Esta não é, aliás, uma novidade para a TACV, uma vez que as operações efetuadas pela companhia low cost Transavia para a Praia e o Sal já se encontram a funcionar, além dos voos da easyJet “nas rotas com destino ao Sal”, disse ainda a mesma fonte.
Apesar de ainda não estarem “em condições de divulgar que ajustamentos” irão fazer, a intenção da companhia área cabo-verdiana é a de “continuar a voar, conforme programado”, garantiu.
Lisboa é um dos destinos internacionais da TACV, com a marca Cabo Verde Airlines, para além do Porto, Paris (França) e Bergamo (Itália).

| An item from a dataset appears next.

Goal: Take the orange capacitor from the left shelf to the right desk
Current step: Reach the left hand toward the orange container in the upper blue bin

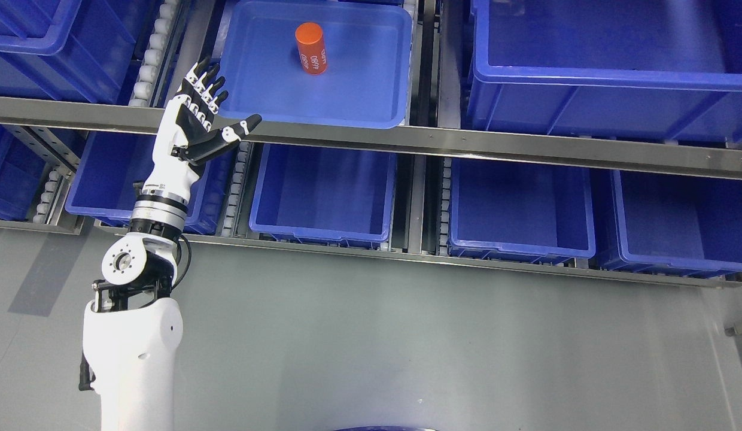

Recorde-se que o Fundo Monetário Internacional fez saber no seu último relatório sobre Cabo Verde, que “a TACV continua a não ser lucrativa” e “a entrada de uma companhia aérea internacional de baixo custo no mercado poderá significar um fator de concorrência nos voos internacionais”, bem como “uma oportunidade para [o Estado] reconsiderar a utilização das finanças públicas”.
Por seu lado, o governo cabo-verdiano tem “receio” de se tornar excessivamente dependente de operadores de baixo custo para ligações ao exterior e à diáspora, como se lê numa resposta anexada ao mesmo relatório.